She plopped their friend down into the office chair and arranged her to hopefully be more comfortable. Jonesy, newly awakened by the activity, hopped into her lap, much to her apparent delight.   
"Play nice, Jonesy," Doc told the cat. Not that Jonesy was anything but nice. She was partially convinced Pellar had magicked the damn thing somehow. He was the only cat she'd ever met that wasn't pissy about strangers and didn't mind living in a shop.   
Pellar poked their head into the office. "Could I ask a favor real quick?"  
"Sure," she said, following them to the far corner of the store.   
They glanced back at the office. "How bad is it? Can you fix her?"  
Doc shook her head. "I haven't gotten a good look at her, but I think someone put a knife in her spine. That's permanent. Provided she's got a necro feeding her, she'll stay animated for a few months or years, but that's the best she'll get. You don't fix that kind of broke."  

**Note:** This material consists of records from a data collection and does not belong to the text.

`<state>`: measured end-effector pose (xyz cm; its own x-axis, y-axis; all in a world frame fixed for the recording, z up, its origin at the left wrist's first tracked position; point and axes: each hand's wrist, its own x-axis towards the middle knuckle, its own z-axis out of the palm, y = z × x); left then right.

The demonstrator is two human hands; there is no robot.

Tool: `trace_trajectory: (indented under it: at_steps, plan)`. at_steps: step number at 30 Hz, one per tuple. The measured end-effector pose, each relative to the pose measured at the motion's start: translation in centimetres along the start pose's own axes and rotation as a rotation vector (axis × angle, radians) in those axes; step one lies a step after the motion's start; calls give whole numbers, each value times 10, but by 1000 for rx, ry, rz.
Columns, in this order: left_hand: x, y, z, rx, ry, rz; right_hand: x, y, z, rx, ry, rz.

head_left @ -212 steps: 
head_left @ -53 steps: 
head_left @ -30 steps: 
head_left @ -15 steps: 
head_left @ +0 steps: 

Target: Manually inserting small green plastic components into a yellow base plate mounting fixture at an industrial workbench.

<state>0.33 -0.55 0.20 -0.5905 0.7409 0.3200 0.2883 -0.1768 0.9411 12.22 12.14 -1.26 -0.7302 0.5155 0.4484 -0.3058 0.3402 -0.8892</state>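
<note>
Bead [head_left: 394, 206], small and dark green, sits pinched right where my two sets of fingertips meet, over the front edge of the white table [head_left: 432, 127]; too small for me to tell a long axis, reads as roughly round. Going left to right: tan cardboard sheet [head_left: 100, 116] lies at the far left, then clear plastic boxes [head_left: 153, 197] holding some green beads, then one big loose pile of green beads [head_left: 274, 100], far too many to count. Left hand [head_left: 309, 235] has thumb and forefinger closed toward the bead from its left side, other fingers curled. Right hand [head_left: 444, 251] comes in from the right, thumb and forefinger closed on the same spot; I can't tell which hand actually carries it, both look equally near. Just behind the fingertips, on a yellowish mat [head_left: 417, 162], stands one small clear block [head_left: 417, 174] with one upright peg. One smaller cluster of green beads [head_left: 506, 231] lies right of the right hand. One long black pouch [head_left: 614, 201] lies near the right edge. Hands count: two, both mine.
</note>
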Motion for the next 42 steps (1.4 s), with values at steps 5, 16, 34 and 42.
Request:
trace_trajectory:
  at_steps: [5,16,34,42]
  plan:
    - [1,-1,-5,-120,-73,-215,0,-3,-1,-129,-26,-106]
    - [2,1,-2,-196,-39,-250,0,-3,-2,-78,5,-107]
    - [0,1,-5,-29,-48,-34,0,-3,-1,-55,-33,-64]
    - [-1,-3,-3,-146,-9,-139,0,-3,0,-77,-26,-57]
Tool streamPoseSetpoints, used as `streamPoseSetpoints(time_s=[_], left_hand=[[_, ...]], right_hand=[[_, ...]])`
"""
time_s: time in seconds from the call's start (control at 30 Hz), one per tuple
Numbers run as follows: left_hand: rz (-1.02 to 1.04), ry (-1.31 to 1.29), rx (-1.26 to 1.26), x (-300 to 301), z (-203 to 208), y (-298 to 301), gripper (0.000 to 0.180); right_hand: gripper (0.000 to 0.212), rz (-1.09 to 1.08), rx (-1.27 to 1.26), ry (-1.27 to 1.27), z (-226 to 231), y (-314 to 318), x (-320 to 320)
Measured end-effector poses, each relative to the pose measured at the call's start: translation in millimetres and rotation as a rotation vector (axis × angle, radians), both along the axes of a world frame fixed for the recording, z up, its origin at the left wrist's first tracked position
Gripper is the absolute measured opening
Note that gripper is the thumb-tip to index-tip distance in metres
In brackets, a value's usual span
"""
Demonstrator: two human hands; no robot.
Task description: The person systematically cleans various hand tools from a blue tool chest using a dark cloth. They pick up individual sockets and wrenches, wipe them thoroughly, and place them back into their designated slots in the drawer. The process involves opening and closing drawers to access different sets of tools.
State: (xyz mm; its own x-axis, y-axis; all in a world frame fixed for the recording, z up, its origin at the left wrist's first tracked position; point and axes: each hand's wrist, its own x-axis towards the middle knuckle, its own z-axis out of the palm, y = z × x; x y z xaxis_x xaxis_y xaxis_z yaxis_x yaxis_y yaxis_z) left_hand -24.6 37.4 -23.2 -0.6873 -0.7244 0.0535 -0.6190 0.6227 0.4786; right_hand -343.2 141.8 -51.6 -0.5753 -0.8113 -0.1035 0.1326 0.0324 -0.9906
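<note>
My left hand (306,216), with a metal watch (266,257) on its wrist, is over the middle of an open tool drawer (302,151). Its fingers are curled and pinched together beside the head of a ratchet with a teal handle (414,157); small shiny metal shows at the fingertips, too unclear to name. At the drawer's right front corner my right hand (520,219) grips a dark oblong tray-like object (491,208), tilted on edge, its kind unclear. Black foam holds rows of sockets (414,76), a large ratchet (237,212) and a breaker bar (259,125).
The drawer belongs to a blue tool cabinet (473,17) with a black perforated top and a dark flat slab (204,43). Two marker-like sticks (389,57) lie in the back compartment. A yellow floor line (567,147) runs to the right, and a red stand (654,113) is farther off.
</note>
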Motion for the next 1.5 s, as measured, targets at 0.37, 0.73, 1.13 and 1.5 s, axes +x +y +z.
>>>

"So what are you going to do?"  
"Take her home, fix what I can, make her comfortable, and see what Schroeder finds out. She can stay with me if she wants, but she'd be better off with someone else. I'm feeding three undead, I don't need another."  
"How'd she end up in the dumpster? Did she say?"  
"Don't know. Someone cut out her tongue." She picked up a crystal pyramid. "What the hell do you do with one of these?"  
"Nothing," Pellar said, taking it from her and setting it back on the shelf. "It's for the tourists. Who tried to do her in? Her necro?"  
Doc shook her head. "No, a necro would've just deanimated them or bound her if they didn't want her talking. Much easier than knifing someone."  
They slumped against the wall and stared at the office. "She had to come from somewhere. Someone has to know something."  
"Yeah, well, I have a hard time believing it's coincidence that the new guy takes off from work the same night a dog-golem goes running all over town. Then the next day I find those two? Please. The worst thing I've had to deal with in ten years has been stray vampires and suddenly the town turns into a circus as soon as Joachin Escobar shows up."  
"What're you going to do about it?"  
She laughed. "Fucking nothing. APD wanted their own necro, they got one. He's their problem now."  
"And your problem is our lovely lady friend with no tongue." They chewed their lower lip for a moment, then straightened and snapped their fingers. "I have an idea."

"No. Homey don't play that."  
Pellar glared at her. "This is for her. You want to find out what to call her, or are you just going to settle for bad jokes about quadruple amputees?"  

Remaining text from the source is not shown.